Error to circuit court, Braxton county; W. G. Bennett, Judge.
James Ellison was convicted of abetting the theft of a horse, and brings error. Reversed.
Dulin & Hall, for plaintiff in error.
Edgar P. Rucker, Atty. Gen., and Luther C. Anderson, for the State.
At the August term, 1899, of the circuit court of Braxton county the grand jury of said county returned the following indictment: The defendant James Ellison appeared and demurred to said indictment, which demurrer was overruled, plea of not guilty entered, jury trial, verdict of guilty, motion to set aside verdict and grant new trial, which was also overruled, judgment, and prisoner sentenced.

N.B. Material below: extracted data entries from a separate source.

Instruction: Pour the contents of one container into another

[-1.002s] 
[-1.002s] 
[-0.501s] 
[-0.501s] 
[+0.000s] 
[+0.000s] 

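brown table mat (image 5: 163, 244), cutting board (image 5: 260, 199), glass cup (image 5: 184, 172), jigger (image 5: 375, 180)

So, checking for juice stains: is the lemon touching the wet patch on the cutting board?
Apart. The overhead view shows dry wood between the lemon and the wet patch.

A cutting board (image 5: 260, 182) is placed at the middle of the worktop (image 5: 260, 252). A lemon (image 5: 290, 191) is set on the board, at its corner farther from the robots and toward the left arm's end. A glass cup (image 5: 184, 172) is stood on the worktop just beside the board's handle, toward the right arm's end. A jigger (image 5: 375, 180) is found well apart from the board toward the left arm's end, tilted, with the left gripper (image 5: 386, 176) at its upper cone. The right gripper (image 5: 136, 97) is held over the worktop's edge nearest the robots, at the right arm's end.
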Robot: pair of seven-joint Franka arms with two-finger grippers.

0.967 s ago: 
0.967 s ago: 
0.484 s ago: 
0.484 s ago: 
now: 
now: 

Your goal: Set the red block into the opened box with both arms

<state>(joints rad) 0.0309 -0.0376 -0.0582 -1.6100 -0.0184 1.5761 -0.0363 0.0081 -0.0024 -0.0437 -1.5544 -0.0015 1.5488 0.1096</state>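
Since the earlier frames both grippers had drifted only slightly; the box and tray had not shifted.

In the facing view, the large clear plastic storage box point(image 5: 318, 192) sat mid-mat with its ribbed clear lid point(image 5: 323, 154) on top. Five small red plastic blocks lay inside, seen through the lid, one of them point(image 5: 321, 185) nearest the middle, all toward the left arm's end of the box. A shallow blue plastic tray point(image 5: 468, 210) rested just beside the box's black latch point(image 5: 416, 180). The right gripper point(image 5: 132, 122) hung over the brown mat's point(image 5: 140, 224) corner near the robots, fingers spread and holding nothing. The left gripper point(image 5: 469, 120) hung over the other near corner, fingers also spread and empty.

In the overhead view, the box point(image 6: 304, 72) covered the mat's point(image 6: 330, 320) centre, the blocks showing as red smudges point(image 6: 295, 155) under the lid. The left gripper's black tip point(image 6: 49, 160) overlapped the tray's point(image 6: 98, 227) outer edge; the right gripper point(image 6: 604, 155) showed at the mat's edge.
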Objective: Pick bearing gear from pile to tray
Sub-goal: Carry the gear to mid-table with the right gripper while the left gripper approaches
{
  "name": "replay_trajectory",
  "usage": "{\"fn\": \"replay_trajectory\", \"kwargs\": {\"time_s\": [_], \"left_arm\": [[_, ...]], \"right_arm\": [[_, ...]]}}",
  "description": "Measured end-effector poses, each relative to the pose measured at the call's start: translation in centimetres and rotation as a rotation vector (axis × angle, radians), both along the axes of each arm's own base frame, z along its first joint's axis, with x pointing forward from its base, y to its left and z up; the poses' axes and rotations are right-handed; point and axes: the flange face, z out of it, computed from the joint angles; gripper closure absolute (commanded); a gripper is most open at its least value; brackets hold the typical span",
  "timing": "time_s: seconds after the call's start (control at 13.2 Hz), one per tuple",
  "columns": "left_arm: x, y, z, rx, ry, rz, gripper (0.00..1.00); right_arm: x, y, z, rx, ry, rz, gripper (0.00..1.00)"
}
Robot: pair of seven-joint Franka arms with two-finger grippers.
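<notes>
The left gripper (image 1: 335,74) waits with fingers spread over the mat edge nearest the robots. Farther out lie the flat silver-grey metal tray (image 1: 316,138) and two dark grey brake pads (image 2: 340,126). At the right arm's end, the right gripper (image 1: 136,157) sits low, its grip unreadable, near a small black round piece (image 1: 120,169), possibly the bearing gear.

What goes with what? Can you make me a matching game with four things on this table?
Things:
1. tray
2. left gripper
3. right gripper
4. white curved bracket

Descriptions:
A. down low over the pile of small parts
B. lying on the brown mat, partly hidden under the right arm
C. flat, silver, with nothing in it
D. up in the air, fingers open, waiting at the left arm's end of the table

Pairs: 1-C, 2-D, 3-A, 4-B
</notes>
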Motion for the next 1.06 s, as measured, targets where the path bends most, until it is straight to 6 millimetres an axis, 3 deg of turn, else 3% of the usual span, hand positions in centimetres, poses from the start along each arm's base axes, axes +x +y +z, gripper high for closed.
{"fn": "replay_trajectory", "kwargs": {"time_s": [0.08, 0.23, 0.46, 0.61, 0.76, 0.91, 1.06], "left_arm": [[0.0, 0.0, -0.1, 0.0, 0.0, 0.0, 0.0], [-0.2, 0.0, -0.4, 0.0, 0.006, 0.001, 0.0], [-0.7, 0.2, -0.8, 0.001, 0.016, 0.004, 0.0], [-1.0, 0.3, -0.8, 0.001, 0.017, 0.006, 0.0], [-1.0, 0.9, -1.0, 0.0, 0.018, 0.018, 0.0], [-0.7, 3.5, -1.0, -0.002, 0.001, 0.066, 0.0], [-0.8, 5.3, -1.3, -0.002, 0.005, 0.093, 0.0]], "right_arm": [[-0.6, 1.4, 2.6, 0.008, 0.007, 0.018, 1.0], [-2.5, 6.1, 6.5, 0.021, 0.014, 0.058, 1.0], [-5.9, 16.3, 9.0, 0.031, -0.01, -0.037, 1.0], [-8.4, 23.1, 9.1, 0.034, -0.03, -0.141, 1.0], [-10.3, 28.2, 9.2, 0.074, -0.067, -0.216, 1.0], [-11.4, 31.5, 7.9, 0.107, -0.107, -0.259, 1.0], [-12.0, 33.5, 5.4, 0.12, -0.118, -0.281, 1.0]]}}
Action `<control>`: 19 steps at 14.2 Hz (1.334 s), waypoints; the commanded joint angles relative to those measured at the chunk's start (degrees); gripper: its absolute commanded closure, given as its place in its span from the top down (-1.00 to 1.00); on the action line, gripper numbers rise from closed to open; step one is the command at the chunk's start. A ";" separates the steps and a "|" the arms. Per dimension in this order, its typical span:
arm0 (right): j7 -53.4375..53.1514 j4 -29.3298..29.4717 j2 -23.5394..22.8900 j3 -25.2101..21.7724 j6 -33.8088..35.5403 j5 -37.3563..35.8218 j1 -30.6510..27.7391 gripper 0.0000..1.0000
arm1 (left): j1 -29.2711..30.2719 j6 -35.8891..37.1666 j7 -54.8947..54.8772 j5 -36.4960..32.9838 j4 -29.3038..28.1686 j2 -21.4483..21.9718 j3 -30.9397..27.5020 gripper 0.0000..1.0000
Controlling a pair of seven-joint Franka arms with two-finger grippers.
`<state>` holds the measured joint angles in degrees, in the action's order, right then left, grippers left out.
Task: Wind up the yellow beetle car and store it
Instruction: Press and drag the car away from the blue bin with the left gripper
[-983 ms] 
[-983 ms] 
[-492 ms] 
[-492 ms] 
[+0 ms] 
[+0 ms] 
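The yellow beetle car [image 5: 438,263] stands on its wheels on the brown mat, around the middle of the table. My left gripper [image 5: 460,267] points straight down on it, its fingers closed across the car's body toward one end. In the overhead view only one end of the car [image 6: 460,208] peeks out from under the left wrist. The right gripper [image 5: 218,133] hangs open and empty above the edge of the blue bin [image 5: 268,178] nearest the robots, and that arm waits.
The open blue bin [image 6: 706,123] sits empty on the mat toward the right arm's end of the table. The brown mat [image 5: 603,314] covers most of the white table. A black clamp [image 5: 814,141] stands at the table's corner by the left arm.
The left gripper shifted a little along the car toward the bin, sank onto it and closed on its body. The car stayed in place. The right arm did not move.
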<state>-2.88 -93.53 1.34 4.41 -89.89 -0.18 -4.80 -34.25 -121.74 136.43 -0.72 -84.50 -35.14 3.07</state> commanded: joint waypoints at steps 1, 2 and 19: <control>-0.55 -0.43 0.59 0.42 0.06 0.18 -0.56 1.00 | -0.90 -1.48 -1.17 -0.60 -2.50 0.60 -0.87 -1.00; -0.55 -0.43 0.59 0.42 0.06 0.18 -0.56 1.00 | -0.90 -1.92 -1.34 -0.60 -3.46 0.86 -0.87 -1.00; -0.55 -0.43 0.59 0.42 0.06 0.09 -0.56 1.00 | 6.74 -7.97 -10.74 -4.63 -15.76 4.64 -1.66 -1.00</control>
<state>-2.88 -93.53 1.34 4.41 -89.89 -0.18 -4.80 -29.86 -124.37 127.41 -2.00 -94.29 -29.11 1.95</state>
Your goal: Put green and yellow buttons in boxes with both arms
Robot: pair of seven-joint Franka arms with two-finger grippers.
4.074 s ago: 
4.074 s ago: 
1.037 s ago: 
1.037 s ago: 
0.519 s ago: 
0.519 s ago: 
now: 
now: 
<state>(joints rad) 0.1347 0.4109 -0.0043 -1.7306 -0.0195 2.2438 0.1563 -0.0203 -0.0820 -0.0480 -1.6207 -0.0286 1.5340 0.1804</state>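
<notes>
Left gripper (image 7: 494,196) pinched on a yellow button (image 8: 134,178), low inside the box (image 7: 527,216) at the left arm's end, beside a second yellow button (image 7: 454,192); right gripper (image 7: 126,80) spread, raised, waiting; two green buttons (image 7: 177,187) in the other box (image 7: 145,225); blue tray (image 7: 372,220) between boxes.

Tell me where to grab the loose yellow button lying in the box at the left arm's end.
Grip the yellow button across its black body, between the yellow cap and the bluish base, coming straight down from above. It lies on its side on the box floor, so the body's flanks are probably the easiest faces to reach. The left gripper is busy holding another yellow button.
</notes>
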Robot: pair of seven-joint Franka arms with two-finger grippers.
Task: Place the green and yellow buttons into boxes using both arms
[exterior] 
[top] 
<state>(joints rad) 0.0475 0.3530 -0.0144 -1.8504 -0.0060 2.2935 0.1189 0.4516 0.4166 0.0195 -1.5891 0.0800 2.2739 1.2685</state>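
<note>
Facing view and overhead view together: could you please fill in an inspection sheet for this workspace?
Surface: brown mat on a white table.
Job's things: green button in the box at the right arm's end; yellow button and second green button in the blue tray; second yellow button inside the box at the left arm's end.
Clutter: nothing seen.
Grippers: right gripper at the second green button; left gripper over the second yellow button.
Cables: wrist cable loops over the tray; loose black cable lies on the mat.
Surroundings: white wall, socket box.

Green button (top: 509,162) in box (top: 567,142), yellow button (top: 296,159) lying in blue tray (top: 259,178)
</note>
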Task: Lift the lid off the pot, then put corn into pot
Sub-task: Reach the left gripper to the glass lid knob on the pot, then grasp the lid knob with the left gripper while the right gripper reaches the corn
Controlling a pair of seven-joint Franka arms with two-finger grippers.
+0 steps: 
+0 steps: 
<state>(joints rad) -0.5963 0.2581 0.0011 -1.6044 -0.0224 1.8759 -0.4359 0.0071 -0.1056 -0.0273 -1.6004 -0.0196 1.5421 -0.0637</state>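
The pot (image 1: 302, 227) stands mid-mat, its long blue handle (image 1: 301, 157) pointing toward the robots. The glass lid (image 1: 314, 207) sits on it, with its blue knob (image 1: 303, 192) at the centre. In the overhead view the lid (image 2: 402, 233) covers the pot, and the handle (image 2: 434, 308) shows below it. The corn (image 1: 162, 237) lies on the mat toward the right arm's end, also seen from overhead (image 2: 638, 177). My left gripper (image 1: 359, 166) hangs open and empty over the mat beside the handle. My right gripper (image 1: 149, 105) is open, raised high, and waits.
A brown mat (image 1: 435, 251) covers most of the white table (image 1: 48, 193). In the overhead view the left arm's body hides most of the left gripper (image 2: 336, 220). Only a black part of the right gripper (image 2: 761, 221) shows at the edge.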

Defendant saved four several bills of exceptions, and obtained a writ of error, and makes five assignments, but does not insist upon those based upon the admission of improper evidence, as the evidence is not all certified, but relies upon his demurrer to the indictment, and the error assigned for giving improper instructions by the court on behalf of the state, and refusing proper instructions asked by the defendant.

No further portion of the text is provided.